O verbo “Ficar”, no linguajar dos adolescentes de hoje, expressa uma aproximação “amorosa” cujas características principais são: a falta de compromisso e de duração. O “Ficar” permite trocas de carinho, afagos, beijos e, algumas vezes , até uma aproximação mais íntima .O importante nessa relação é haver alguma atração de um para com o outro .Essa atração por si já justifica o “Ficar” que pode durar algumas horas, dias, semanas e, algumas vezes, até meses. Não existem regras fixas e nem critérios para o “Ficar”. Numa mesma festa , caso apeteça, o jovem pode “Ficar” com mais de uma garota(o) desde que, repito, haja alguma atração entre eles. O que fundamenta portanto, o “Ficar” é , justamente, a falta de compromisso, de afeto, de apego, de paixão. Ficou, ficou. Passou, passou. Vale o momento.
Santo Tomás de Aquino (1.200/1274), na sua Teoria do Conhecimento, aponta para os riscos do que ele denomina paixão antecedente, ou seja, a posse do objeto passando apenas pelo desejo, sem que o verdadeiro conhecimento, via inteligência, se processe.
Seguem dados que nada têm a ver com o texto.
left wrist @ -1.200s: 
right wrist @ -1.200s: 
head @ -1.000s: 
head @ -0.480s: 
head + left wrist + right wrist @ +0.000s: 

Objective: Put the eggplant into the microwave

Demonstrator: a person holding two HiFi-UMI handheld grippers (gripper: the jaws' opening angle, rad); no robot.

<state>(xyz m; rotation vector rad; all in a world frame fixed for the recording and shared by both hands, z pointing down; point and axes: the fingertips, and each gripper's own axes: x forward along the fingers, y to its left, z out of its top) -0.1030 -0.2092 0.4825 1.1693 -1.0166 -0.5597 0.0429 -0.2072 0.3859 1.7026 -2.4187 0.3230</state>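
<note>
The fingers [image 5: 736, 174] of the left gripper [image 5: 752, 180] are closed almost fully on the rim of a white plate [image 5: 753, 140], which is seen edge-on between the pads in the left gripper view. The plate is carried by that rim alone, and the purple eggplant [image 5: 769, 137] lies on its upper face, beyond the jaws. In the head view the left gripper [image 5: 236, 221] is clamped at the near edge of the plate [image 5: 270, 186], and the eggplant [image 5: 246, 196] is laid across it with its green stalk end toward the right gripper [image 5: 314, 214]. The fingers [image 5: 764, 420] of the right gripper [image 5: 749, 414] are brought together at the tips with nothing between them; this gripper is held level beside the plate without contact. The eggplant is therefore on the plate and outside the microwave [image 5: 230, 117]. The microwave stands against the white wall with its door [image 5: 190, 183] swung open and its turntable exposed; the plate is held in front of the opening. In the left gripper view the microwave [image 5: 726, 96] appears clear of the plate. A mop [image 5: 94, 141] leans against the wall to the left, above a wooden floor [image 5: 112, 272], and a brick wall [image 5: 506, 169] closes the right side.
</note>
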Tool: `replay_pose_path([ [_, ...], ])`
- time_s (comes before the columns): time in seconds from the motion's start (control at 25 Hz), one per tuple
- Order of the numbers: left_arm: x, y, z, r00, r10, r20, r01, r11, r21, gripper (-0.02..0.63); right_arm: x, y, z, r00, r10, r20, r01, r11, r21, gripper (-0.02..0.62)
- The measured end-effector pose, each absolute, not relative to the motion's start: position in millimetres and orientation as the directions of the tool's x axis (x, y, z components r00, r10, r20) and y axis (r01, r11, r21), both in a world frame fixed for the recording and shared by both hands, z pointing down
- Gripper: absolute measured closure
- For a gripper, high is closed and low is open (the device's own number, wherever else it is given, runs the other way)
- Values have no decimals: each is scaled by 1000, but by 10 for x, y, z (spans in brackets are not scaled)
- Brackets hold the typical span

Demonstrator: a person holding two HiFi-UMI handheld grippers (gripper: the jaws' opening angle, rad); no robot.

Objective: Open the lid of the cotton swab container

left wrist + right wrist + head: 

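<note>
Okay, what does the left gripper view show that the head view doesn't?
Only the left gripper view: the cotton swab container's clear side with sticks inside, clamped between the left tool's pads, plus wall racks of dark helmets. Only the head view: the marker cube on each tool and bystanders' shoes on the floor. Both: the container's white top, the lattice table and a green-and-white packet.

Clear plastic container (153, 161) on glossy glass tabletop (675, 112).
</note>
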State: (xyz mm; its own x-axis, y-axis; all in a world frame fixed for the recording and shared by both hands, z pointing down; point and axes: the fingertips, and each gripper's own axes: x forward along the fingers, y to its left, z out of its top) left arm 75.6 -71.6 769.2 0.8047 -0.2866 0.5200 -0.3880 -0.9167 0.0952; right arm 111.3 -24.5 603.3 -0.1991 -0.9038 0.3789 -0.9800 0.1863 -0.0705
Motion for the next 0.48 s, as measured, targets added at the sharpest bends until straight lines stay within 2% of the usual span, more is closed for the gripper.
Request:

Para ele, conhecer o objeto que se deseja é fundamental e deve anteceder à posse do mesmo, o que evitaria erros de interpretação e escolha.
O desejo, expresso através do ato voluntário no entender do filósofo, teria que resultar desse conhecimento e não antecedê-lo, sendo essa a verdadeira via pela qual o conhecimento intelectivo devesse se processar. A inversão, nesse processo (paixão antecedente),traria consequências no processo do conhecimento favorecendo escolhas inadequadas.
Transportando esta teoria para o “Ficar” percebemos que, nas aproximações dos jovens através do “Ficar”, esse conhecimento antecedente já fica descartado. As conseqüências dessa inversão no processo do conhecimento , conforme já foi dito, favoreceria escolhas inadequadas .
O romantismo, embora inerente ao ser humano , fica comprometido nessa nova forma de aproximação. O “ Ficar” não abre espaços para isso.
Assim, a sofrida e deliciosa espera pelo telefonema prometido ...as flores no aniversário, a música que os aproximou, as fotos dos bons momentos, o perfume personalizado, o olhar sedutor, o afeto , o aperto de mão, os beijos roubados, o aniversário de casamento .... onde ficariam? sepultados no passado? Em que espaços do coração seriam guardados os bons momentos?
Então, perguntamos :Como ficaria o amor, se na concepção atual desse sentimento a operação mental do conhecimento fica descartada? Quais os desdobramentos que poderiam resultar dessa nova concepção expressa no “Ficar”? Haveria na memória ancestral registros capazes de resgatar os moldes da antiga forma de amar? Como entender esse “recuo emocional' frente a esse sentimento tão vital ao ser humano?
Elizabeth Badinter, no seu livro “UM É O OUTRO” diz : “não se destrói impunemente uma relação homem e mulher”... penso, que alguém pagará por isso.
O que esperamos, com sinceridade, é que essa juventude, vítima de tantos desencantos encontre novos caminhos para a vivência desse sentimento que só poderá ser verdadeiro quando fundamentado em princípios que respeitem a própria destinação do homem.
Que essa juventude encontre, “devagar e urgentemente”, esse caminho antes que a deificação dos sentidos o massacre para sempre.